• **WHAT THE EXERCISE ASKS**: Check every line of the material below for the string "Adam", and return the ones that have it.

Top of DATA PROVIDED

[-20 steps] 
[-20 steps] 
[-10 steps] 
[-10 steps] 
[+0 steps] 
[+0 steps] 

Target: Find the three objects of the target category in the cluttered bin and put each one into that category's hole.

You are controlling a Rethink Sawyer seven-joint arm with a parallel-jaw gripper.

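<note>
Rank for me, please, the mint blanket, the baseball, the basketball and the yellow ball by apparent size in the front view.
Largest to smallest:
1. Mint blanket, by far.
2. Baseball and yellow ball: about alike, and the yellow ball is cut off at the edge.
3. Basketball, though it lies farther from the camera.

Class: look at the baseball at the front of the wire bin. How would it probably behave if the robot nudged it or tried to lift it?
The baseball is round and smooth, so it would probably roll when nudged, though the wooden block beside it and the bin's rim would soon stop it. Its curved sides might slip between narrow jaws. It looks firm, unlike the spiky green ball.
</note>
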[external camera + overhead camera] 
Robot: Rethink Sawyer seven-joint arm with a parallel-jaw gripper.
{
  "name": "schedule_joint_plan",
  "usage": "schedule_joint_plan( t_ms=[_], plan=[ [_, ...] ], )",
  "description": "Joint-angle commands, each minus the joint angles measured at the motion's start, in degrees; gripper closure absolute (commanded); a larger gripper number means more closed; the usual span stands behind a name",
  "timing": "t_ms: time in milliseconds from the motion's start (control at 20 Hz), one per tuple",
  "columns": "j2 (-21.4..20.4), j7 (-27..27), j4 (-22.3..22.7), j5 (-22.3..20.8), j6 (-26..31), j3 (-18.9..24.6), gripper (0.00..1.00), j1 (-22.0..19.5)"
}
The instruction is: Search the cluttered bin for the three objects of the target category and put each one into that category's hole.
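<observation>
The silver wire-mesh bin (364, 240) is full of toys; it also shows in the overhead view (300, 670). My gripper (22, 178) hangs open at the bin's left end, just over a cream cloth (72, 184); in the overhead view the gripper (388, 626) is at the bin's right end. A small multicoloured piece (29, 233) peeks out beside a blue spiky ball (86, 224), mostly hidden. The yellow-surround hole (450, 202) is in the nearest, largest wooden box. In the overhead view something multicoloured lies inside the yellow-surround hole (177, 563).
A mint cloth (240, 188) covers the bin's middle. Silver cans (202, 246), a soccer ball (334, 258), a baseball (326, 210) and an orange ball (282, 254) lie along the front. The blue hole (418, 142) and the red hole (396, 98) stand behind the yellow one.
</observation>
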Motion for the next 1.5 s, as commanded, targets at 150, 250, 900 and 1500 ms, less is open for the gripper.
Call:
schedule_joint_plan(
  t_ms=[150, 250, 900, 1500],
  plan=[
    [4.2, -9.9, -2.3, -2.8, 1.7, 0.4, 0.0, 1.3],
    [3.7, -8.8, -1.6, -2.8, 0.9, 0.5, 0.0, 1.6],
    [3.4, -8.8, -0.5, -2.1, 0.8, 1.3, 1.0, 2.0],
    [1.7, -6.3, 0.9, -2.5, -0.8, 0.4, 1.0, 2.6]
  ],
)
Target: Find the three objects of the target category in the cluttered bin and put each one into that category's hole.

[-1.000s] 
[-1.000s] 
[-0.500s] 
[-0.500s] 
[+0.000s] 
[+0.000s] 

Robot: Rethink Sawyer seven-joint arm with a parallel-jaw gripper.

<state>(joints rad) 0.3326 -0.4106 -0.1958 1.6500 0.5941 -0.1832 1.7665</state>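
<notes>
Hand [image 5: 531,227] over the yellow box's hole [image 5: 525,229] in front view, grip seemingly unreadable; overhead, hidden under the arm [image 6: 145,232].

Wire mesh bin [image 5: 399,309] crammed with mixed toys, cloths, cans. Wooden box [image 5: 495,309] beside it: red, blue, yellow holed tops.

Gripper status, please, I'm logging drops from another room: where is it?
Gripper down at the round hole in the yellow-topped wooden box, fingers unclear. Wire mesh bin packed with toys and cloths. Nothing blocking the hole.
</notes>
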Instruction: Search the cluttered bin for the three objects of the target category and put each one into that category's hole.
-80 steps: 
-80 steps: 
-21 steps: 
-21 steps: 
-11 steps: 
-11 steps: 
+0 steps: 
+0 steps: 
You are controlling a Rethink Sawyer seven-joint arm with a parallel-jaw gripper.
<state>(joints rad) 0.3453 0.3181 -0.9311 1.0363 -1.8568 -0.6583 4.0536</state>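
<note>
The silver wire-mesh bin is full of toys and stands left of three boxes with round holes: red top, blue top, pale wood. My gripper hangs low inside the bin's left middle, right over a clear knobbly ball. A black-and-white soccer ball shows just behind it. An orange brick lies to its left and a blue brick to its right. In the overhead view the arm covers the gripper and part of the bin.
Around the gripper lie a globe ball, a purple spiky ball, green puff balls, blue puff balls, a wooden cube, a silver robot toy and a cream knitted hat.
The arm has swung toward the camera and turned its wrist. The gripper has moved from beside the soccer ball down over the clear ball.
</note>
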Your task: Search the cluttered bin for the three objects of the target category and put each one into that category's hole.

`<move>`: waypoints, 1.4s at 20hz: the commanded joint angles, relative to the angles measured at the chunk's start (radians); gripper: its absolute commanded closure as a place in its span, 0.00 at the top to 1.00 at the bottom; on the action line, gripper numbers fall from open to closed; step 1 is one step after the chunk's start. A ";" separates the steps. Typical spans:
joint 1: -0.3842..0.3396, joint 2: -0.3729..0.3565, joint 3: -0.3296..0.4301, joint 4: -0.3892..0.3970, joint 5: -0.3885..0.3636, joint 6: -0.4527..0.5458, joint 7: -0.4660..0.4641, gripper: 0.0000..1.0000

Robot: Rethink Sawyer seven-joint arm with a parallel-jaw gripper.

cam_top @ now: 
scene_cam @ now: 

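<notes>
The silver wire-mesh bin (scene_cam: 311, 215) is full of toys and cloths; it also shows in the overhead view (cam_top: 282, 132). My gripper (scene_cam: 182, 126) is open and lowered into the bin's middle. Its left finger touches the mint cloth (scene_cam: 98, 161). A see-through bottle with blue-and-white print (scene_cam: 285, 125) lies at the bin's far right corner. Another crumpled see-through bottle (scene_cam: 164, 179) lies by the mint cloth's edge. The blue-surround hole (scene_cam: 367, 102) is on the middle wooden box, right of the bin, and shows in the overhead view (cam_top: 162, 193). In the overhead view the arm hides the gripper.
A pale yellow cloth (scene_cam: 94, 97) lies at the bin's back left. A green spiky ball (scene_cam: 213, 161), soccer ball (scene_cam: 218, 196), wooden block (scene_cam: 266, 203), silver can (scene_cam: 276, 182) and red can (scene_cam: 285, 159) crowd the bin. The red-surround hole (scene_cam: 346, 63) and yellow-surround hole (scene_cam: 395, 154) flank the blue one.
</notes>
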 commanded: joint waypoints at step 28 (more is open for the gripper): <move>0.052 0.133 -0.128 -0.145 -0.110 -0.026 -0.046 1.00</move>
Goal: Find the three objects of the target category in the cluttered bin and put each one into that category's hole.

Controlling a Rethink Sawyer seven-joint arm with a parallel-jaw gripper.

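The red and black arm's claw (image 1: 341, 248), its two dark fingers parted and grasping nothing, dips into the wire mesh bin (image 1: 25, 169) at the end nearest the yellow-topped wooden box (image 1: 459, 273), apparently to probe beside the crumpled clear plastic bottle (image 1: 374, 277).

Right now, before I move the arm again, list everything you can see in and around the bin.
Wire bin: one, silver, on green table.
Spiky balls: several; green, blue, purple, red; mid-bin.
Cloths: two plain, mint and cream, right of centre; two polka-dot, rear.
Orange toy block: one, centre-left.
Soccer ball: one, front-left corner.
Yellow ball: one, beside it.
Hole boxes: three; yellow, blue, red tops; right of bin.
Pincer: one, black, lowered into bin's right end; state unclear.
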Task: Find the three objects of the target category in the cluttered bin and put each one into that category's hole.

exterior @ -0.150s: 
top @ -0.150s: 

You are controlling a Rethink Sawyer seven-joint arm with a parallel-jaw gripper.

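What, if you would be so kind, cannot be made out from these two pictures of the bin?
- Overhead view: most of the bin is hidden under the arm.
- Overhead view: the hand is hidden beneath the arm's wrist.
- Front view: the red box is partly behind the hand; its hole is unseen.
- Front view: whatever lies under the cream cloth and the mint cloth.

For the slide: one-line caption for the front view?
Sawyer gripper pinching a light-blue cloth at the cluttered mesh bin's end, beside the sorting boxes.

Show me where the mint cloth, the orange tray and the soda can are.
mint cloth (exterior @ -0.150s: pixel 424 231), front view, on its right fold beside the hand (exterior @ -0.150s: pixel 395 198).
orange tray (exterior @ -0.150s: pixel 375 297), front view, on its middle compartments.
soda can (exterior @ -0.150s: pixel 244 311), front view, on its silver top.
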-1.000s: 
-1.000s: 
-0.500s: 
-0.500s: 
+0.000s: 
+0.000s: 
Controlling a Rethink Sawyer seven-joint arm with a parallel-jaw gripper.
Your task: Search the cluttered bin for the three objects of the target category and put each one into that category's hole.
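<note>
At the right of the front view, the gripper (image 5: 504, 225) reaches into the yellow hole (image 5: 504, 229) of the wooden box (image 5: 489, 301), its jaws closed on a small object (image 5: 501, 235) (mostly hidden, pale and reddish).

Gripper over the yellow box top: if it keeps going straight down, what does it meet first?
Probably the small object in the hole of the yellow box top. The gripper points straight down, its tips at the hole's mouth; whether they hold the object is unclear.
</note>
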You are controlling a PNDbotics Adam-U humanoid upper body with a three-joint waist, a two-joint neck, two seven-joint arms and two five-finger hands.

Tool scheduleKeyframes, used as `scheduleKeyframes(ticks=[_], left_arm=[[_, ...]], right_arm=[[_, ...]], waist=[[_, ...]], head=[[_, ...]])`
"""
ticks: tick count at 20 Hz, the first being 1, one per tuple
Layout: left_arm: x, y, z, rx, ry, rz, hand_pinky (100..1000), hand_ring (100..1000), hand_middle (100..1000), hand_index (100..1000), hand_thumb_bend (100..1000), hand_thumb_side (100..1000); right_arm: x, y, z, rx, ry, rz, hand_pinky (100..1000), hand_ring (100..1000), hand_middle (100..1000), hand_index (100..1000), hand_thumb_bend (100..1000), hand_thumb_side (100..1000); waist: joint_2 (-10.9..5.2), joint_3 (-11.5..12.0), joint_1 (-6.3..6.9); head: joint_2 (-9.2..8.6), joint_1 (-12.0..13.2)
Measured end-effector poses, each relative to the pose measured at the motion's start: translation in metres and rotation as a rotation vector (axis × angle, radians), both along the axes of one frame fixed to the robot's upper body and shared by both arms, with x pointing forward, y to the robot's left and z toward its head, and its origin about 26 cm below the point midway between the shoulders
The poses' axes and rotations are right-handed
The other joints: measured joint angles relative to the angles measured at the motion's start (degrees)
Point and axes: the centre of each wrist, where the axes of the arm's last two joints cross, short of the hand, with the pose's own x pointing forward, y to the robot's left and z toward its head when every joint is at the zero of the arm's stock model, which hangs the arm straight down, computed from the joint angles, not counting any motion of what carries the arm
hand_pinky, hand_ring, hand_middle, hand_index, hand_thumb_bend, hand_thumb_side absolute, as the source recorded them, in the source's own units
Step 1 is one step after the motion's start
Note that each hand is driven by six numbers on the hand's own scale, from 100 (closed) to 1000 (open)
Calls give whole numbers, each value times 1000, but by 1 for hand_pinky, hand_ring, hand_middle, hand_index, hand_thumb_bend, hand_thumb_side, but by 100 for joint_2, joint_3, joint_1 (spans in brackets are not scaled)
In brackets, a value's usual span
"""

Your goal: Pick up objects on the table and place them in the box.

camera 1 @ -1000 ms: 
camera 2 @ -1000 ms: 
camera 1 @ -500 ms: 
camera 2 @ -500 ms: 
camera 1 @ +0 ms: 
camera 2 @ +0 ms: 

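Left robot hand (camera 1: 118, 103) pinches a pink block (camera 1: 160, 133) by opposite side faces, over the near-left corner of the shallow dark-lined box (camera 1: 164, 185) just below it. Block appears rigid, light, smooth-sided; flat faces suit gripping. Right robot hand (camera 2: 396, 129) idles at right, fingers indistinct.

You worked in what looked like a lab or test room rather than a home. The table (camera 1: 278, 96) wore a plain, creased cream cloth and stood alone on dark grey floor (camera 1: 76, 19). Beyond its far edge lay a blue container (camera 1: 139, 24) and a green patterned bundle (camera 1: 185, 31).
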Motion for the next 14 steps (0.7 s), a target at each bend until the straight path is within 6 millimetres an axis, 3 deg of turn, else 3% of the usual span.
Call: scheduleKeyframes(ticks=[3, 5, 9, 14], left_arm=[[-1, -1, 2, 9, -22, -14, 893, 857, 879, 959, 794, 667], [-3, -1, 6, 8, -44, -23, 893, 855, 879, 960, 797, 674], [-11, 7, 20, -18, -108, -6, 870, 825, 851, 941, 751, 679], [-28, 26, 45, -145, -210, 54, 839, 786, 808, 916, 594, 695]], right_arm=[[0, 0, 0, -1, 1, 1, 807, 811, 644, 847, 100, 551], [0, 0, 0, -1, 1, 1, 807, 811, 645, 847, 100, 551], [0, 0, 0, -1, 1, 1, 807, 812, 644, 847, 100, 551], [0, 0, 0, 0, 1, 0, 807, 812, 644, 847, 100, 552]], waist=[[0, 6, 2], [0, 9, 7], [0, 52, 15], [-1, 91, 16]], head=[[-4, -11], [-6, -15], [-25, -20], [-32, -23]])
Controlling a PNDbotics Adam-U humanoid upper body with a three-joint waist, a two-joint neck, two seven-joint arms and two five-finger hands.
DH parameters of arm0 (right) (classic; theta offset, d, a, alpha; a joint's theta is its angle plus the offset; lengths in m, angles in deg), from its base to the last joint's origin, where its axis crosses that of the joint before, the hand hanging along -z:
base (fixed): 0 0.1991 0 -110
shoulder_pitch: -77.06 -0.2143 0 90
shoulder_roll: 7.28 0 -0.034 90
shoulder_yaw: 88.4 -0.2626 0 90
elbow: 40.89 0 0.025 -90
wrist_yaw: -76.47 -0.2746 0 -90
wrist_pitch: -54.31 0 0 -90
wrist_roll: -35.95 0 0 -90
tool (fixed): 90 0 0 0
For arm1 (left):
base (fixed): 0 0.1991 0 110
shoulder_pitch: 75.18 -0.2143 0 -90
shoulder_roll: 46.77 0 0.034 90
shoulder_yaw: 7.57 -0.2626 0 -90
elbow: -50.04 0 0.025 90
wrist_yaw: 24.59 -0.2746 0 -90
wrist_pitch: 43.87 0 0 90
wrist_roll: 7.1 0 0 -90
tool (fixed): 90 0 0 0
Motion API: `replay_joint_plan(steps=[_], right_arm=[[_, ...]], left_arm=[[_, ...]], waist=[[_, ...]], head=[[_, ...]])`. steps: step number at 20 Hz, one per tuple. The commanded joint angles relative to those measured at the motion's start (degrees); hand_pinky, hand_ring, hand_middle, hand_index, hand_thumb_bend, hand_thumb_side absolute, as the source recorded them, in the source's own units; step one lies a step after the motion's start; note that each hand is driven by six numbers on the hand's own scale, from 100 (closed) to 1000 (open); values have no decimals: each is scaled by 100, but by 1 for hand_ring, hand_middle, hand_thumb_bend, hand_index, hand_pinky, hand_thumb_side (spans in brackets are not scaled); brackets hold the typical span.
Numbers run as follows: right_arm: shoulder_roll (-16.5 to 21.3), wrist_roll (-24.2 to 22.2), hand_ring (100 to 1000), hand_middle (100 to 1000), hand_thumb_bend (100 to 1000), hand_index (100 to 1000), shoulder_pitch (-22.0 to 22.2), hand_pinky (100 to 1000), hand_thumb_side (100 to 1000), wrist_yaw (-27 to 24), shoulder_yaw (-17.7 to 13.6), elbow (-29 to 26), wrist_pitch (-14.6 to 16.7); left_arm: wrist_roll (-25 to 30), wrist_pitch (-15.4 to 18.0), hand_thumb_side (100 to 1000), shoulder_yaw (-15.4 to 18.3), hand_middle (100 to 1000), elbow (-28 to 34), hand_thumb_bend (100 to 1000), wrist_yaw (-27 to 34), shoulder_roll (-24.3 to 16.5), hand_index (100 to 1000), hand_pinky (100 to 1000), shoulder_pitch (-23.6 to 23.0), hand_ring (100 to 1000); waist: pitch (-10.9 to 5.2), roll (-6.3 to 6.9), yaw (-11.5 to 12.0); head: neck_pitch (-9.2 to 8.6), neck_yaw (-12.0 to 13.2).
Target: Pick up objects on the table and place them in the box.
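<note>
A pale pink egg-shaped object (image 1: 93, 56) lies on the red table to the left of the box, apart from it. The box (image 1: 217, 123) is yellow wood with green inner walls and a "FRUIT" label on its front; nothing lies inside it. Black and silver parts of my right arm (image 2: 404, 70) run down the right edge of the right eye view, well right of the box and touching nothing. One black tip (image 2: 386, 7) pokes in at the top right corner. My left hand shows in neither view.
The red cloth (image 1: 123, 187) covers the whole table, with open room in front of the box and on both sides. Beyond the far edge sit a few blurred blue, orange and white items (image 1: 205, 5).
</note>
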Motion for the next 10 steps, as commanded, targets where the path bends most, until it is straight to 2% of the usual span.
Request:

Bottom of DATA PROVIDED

• **SOLVED PROBLEM**:
You are controlling a PNDbotics Adam-U humanoid upper body with a three-joint waist, a two-joint neck, two seven-joint arms and two five-finger hands.
Controlling a PNDbotics Adam-U humanoid upper body with a three-joint waist, a two-joint neck, two seven-joint arms and two five-finger hands.

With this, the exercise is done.